_THE TASK:_ In the listing below, locate the line that contains "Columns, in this" and the line that contains "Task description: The". Restate word for word those two lines and every line between them, and nothing else.

_PROVIDED DATA:_
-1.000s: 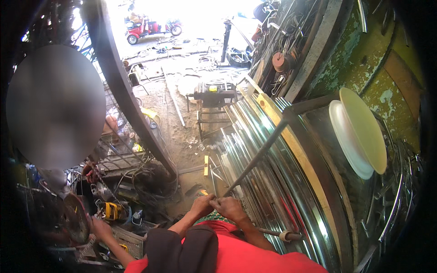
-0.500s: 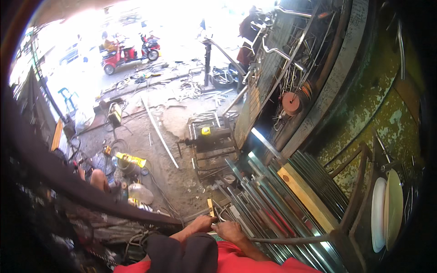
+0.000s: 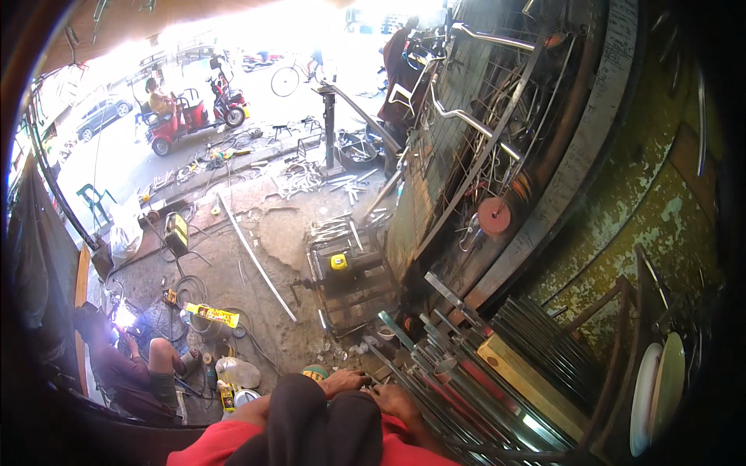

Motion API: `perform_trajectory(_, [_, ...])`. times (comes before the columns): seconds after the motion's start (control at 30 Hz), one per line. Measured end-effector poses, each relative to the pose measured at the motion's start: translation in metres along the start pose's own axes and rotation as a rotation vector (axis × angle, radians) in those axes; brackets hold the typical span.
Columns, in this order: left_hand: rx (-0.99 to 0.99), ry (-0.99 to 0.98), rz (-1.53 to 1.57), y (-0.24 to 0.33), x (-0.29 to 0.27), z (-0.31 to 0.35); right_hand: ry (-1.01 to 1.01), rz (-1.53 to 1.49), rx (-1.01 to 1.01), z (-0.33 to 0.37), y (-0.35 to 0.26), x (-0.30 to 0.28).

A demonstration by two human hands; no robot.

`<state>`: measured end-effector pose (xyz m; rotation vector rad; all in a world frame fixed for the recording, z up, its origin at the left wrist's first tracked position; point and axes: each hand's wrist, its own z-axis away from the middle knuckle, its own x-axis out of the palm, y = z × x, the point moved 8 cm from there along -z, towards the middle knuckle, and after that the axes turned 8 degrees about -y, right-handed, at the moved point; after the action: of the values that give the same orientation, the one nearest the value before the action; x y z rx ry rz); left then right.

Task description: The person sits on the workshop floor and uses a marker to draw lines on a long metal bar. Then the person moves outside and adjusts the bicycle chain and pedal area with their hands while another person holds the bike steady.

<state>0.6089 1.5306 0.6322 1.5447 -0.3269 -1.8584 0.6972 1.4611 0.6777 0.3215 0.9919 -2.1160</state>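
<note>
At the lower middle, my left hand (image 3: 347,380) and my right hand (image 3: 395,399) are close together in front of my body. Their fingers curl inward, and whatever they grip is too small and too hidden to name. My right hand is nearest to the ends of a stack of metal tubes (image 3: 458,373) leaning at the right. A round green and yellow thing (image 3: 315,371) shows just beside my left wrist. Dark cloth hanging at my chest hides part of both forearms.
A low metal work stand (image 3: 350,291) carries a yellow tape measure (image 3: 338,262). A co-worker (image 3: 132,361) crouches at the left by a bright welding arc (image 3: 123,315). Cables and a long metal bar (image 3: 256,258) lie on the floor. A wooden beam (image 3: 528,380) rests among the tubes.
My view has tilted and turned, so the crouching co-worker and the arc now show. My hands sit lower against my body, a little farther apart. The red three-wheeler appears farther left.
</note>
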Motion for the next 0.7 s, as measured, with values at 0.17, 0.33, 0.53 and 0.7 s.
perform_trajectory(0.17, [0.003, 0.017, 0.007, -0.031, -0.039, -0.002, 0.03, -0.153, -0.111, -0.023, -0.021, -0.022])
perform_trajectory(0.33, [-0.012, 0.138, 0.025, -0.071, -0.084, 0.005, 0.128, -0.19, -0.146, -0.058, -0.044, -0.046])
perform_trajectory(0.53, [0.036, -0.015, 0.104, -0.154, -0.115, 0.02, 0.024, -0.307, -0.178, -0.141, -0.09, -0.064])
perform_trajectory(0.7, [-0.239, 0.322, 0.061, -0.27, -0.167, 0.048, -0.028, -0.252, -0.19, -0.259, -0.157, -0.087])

_RESPONSE TO THIS EXERCISE:_
Columns, in this order: left_hand: rx (-0.99 to 0.99), ry (-0.99 to 0.98), rz (-1.53 to 1.57), y (-0.24 to 0.33), x (-0.29 to 0.27), z (-0.31 to 0.35); right_hand: ry (-1.01 to 1.01), rz (-1.53 to 1.49), rx (-1.01 to 1.01), z (-0.33 to 0.37), y (-0.35 to 0.26), x (-0.30 to 0.28).

A demonstration by two human hands; no robot.

`<state>`: measured end-effector pose (xyz m; rotation vector rad; all in a world frame fixed for the recording, z up, its origin at the left wrist's first tracked position; point and axes: each hand's wrist, its own z-axis away from the middle knuckle, its own x-axis out of the palm, y = z × x, the point moved 8 cm from there along -z, towards the middle knuckle, and after that the axes turned 8 degrees about -y, right-handed, at the moved point; after the action: of the values that give the same orientation, the one nearest the value before the action; x y z rx ry rz); left then right.

Task description: The person sits on the workshop floor and uses a marker to draw lines on a long metal bar. Then the person moves outside and adjusts the bicycle chain and pedal area with their hands while another person holds the bike steady.

This completes the required output.